**WHAT YOU NEED TO DO:** Below are the records; copy exactly the stretch from the line containing "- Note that" through the line containing "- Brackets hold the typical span", both ends included, and nothing else.
====== RECORDS TO PROCESS ======
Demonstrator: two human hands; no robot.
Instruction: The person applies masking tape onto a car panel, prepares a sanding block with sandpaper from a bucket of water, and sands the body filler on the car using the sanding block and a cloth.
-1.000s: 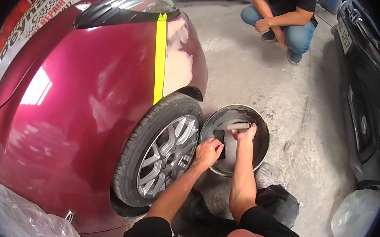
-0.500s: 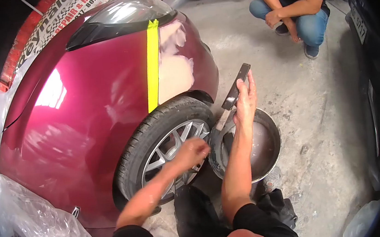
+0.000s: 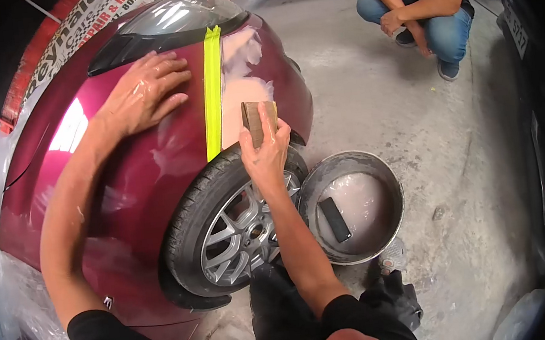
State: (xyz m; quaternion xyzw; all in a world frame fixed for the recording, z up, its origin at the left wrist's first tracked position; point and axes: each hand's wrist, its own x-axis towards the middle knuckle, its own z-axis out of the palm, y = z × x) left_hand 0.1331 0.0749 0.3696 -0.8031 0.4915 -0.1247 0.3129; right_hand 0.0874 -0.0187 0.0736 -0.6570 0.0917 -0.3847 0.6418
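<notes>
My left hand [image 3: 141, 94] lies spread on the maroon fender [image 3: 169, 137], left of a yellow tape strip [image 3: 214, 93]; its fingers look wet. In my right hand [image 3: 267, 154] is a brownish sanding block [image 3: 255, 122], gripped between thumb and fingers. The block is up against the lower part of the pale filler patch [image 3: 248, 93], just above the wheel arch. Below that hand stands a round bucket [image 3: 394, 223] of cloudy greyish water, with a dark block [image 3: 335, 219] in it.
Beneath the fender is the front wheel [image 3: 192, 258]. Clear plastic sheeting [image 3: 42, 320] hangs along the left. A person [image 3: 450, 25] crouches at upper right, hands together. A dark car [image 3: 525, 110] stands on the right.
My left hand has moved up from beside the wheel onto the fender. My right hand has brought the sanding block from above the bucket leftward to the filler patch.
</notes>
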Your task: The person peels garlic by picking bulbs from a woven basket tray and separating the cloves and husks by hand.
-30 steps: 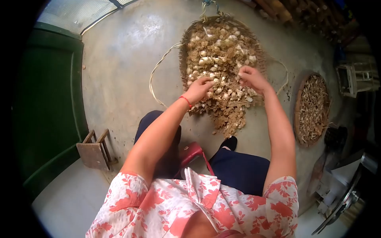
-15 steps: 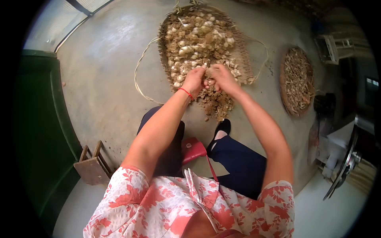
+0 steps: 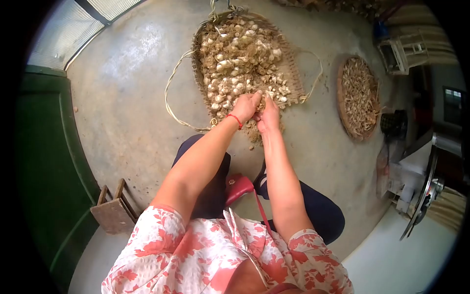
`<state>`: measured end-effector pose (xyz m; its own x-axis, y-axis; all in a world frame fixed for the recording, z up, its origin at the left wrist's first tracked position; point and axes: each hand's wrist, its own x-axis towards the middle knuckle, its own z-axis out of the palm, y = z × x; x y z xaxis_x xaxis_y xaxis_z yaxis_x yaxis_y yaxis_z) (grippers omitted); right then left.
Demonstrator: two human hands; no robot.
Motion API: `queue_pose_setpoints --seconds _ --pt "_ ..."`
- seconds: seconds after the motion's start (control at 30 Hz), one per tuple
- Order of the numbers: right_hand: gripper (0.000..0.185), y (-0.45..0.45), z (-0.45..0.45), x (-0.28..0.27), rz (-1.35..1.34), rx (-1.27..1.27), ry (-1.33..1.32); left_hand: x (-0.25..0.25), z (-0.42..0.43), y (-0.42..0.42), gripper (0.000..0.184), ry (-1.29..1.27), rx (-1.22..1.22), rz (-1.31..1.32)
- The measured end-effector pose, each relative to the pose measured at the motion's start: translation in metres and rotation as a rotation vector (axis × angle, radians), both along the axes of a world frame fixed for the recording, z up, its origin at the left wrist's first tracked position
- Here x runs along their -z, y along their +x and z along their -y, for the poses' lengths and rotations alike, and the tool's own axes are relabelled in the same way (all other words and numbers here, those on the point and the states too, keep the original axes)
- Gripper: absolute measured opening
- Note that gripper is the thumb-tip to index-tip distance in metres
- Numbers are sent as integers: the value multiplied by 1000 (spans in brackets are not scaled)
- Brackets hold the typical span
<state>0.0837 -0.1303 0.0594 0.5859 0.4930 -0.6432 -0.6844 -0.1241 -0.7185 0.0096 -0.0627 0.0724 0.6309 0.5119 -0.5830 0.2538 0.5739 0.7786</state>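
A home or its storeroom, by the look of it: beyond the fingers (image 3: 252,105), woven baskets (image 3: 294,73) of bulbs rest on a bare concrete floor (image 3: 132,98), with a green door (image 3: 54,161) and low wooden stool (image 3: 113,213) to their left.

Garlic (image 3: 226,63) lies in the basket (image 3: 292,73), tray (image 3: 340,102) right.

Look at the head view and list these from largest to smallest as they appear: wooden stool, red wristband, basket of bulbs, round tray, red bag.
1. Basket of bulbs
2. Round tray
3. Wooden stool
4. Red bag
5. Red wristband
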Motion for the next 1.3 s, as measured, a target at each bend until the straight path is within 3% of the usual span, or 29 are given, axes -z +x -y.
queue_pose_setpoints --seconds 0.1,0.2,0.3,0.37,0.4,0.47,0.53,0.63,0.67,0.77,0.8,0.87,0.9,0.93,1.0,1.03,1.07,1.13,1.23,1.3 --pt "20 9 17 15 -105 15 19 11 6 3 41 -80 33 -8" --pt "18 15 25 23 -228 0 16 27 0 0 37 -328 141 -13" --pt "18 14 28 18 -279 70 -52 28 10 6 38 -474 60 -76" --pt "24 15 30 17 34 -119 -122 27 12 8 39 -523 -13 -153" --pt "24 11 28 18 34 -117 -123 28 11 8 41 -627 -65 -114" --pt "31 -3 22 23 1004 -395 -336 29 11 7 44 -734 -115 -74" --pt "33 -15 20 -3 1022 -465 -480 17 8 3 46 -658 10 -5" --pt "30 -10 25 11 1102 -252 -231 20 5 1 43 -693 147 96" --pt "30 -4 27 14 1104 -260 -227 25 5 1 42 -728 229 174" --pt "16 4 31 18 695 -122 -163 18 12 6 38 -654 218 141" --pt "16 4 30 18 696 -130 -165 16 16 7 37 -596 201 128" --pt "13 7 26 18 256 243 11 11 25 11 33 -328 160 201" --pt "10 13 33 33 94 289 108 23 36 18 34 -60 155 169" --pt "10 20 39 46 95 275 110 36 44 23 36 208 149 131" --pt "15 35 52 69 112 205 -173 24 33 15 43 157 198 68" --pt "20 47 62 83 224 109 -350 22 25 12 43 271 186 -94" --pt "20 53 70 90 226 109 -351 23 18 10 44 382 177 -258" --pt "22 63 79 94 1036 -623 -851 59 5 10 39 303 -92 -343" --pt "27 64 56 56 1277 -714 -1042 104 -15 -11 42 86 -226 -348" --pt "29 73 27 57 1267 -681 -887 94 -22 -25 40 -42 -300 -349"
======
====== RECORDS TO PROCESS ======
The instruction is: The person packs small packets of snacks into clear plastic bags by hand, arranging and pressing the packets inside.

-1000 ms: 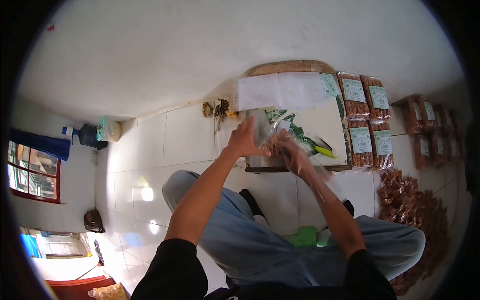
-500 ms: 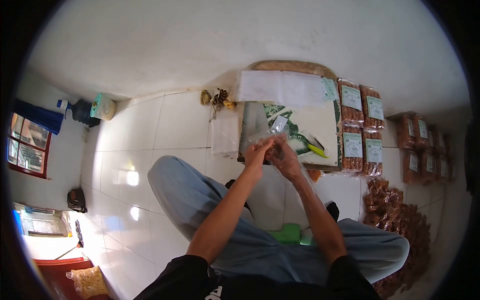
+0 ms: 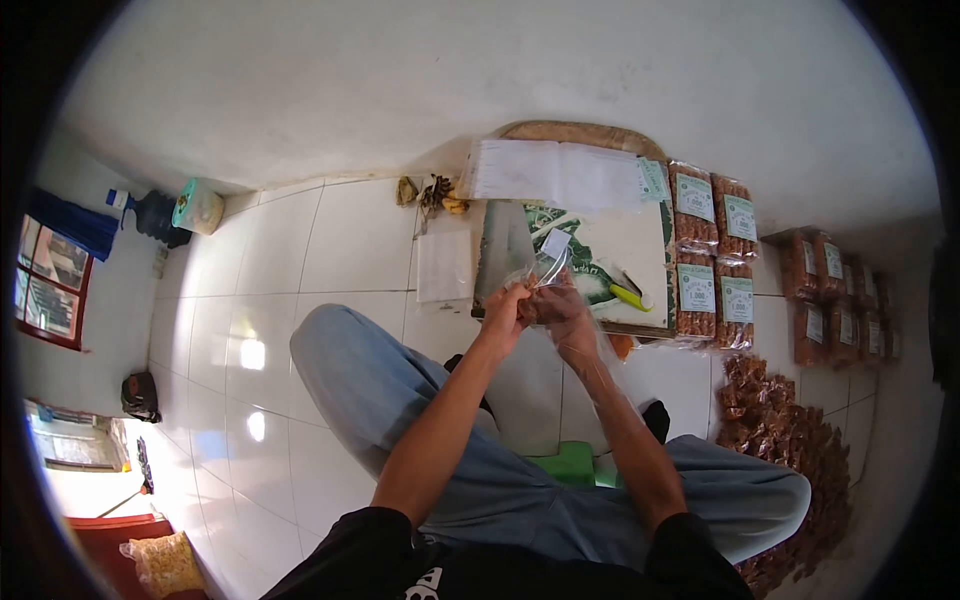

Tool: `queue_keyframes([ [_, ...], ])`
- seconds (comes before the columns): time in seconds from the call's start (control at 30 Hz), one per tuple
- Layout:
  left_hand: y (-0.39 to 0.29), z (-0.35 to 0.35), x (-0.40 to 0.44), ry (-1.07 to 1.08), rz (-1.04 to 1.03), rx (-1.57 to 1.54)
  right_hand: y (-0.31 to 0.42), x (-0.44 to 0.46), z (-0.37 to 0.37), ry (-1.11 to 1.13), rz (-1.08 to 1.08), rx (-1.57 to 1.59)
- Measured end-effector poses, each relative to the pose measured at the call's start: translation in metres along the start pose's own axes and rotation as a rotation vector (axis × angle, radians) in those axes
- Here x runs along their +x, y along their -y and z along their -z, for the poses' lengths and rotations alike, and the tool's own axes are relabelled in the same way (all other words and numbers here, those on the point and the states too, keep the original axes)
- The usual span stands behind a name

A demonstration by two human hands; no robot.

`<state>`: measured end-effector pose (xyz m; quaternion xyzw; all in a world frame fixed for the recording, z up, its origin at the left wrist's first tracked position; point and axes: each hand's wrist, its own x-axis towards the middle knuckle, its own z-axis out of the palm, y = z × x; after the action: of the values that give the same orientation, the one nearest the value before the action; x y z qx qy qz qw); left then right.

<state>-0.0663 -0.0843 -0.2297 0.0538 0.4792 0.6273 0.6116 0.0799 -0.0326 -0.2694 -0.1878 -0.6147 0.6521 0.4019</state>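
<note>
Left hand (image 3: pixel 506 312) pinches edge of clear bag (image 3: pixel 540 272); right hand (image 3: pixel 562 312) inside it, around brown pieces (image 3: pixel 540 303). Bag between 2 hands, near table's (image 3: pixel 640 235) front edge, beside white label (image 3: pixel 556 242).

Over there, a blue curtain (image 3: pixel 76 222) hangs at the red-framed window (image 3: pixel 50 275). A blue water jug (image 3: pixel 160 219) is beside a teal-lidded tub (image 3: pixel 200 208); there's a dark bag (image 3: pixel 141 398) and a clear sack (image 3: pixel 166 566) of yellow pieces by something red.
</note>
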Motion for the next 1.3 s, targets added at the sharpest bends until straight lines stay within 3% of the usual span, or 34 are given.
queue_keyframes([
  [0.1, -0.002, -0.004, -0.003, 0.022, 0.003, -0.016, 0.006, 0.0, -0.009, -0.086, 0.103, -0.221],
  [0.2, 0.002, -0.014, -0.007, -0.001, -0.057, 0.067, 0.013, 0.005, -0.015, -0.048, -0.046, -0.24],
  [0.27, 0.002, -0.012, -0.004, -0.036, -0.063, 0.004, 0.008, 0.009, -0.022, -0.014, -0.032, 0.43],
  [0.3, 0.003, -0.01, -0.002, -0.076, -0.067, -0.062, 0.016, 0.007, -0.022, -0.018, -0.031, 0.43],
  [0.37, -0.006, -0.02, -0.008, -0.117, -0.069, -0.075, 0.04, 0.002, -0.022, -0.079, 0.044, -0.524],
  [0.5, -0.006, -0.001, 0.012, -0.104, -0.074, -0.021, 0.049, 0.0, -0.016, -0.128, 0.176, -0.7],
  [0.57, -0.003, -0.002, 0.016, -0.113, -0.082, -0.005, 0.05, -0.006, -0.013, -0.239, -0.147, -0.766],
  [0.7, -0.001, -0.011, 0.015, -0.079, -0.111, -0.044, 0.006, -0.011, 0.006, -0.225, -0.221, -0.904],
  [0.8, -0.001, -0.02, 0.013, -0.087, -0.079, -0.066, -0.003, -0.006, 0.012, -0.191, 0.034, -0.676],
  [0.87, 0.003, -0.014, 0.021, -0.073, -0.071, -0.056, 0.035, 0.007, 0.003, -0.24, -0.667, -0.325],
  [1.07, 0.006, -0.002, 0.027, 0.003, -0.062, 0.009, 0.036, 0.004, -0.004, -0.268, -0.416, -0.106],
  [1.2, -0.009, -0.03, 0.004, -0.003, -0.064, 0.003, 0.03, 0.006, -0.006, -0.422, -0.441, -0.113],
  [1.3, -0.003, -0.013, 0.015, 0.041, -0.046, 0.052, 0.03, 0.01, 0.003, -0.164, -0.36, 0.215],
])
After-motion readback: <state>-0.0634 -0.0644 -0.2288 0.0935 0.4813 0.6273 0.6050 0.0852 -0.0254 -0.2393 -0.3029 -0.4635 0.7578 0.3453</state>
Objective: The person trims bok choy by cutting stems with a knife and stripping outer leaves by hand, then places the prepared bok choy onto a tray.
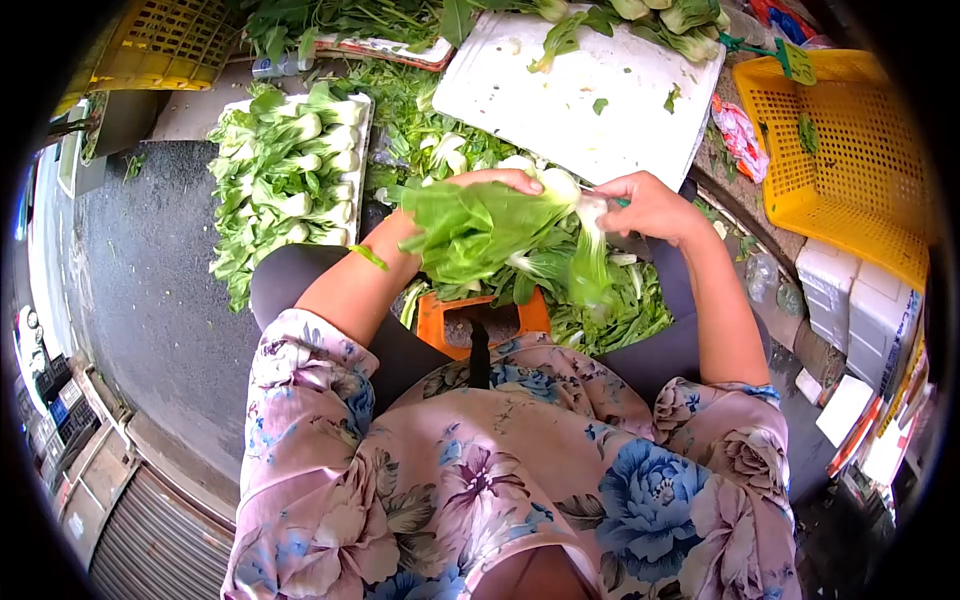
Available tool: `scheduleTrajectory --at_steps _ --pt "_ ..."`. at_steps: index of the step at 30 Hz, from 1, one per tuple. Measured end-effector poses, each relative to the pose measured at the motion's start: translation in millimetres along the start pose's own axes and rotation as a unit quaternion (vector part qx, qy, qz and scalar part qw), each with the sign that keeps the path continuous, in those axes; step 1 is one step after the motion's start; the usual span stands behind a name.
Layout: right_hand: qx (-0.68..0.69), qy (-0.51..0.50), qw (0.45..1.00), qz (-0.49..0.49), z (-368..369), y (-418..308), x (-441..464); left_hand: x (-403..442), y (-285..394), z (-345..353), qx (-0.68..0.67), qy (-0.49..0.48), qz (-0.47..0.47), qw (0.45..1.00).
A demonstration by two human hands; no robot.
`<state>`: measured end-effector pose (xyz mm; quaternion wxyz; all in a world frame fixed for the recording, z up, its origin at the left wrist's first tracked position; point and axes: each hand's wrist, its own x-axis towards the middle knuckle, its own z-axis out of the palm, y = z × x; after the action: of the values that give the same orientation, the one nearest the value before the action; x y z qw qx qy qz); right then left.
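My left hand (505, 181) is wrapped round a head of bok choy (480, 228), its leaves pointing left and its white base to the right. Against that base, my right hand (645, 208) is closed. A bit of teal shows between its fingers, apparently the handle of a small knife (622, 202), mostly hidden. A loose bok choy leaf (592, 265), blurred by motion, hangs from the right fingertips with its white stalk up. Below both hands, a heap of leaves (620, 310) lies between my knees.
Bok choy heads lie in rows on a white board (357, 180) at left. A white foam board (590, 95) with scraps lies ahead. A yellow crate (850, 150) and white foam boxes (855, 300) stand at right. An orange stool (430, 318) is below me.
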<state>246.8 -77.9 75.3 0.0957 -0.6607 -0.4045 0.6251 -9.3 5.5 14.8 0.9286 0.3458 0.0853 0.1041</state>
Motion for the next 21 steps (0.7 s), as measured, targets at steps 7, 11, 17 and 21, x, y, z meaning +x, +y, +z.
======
**YOUR RESPONSE:**
- Note that gripper is the thumb-tip to index-tip distance in metres
- Numbers are sent as integers: the value multiplied by 1000 (spans in brackets are not scaled)
- Brackets hold the typical span

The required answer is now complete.